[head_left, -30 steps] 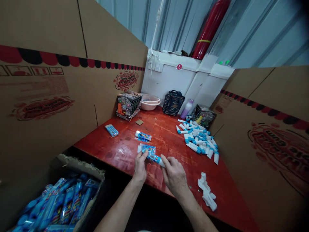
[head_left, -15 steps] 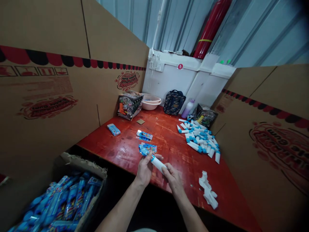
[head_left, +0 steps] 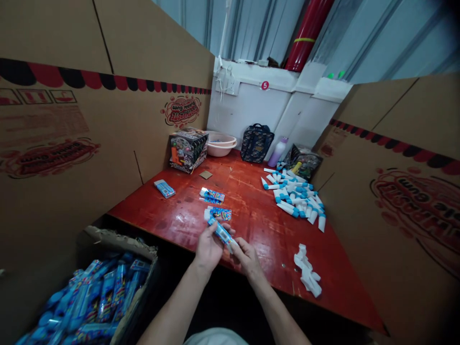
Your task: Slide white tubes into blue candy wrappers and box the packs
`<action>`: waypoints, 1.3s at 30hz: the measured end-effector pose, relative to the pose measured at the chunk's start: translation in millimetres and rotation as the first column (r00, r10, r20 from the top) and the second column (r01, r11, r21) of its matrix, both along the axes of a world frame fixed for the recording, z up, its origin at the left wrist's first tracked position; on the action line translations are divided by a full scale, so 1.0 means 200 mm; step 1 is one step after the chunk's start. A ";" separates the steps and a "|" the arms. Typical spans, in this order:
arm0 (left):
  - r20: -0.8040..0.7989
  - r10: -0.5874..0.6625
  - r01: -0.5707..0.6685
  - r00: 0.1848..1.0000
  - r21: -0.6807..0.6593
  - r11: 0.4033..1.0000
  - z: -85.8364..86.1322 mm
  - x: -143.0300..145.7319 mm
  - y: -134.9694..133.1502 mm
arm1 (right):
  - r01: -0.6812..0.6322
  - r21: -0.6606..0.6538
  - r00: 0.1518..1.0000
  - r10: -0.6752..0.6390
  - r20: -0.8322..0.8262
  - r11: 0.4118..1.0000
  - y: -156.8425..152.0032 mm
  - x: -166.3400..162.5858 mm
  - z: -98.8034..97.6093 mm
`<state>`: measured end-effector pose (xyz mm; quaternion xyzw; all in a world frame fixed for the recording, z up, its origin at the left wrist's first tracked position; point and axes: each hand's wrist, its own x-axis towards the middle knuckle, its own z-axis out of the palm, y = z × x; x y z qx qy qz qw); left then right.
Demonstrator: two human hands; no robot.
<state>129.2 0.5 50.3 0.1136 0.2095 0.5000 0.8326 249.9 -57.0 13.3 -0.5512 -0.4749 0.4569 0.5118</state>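
Observation:
Over the table's front edge, a squeeze tube (head_left: 223, 234) slants between my hands, now covered by a blue printed wrapper with a pale label panel. My left hand (head_left: 209, 245) is closed around its upper left part, thumb on top. The fingers of my right hand (head_left: 247, 256) pinch its lower right end. Just beyond lie flat blue printed wrappers (head_left: 221, 213), with a second small stack of wrappers (head_left: 212, 195) behind them. To the right is a heap of white tubes with blue caps (head_left: 296, 196).
An open carton (head_left: 153, 254) of wrapped blue tubes stands at lower left. Crumpled white material (head_left: 307, 270) lies at right on the red table (head_left: 247, 191). A wrapper bundle (head_left: 164, 188), display box (head_left: 189, 149), pink basins (head_left: 221, 149), dark bag (head_left: 256, 143) and purple bottle (head_left: 278, 152) stand farther back.
The wrapper, bunched at the tube's upper left end before, now extends along the tube over its white body. Both hands still hold it. The view has shifted slightly.

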 end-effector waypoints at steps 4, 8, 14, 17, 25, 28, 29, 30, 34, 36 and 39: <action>0.077 -0.020 0.029 0.997 -0.114 0.993 0.00 -0.04 0.02 | -0.113 -0.004 0.982 0.111 -0.155 0.994 -0.05 0.01 -0.02; 0.107 -0.023 0.042 0.994 -0.177 0.983 -0.03 -0.02 -0.05 | -0.041 -0.006 0.988 0.040 -0.147 0.999 -0.08 -0.02 -0.02; 0.114 -0.026 0.046 0.993 -0.183 0.982 -0.02 -0.03 -0.10 | -0.037 0.004 0.996 0.037 -0.081 0.999 -0.06 -0.07 -0.01; 0.082 -0.008 0.025 0.997 -0.201 0.979 -0.03 -0.06 -0.10 | -0.025 -0.018 0.999 0.024 -0.040 1.000 -0.06 -0.11 -0.02; -0.108 0.130 -0.144 0.986 -0.126 0.982 -0.06 -0.27 -0.06 | -0.138 0.028 0.958 0.126 0.258 0.990 0.05 -0.17 -0.05; -0.305 0.306 -0.301 0.902 0.064 0.951 -0.07 -0.49 -0.06 | -0.076 0.194 0.754 -0.071 0.653 0.978 0.21 -0.11 -0.04; -0.382 0.362 -0.342 0.850 0.122 0.932 -0.08 -0.58 -0.06 | -0.061 0.222 0.633 -0.134 0.762 0.973 0.27 -0.08 -0.04; -0.465 0.417 -0.381 0.781 0.175 0.908 -0.10 -0.68 -0.07 | -0.056 0.223 0.507 -0.164 0.846 0.973 0.32 -0.07 -0.05; -0.793 0.536 -0.478 0.288 0.366 0.798 -0.28 -1.09 -0.14 | -0.153 0.155 0.189 -0.125 0.974 0.976 0.44 -0.02 -0.09; -0.866 0.491 -0.463 0.097 0.397 0.792 -0.38 -1.26 -0.18 | -0.250 0.151 0.145 -0.117 0.982 0.956 0.42 -0.02 -0.12; -0.888 0.458 -0.492 0.036 0.382 0.782 -0.48 -1.36 -0.23 | -0.341 0.147 0.130 -0.109 0.986 0.928 0.33 0.00 -0.14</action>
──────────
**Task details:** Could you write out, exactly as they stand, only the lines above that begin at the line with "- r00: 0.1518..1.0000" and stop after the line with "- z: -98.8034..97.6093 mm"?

**Task result:**
  - r00: 0.1518..1.0000
  - r10: -0.6752..0.6390
  - r20: -0.8322..0.8262
  - r11: 0.4118..1.0000
  - y: -156.8425..152.0032 mm
  - x: -166.3400..162.5858 mm
  - z: -98.8034..97.6093 mm

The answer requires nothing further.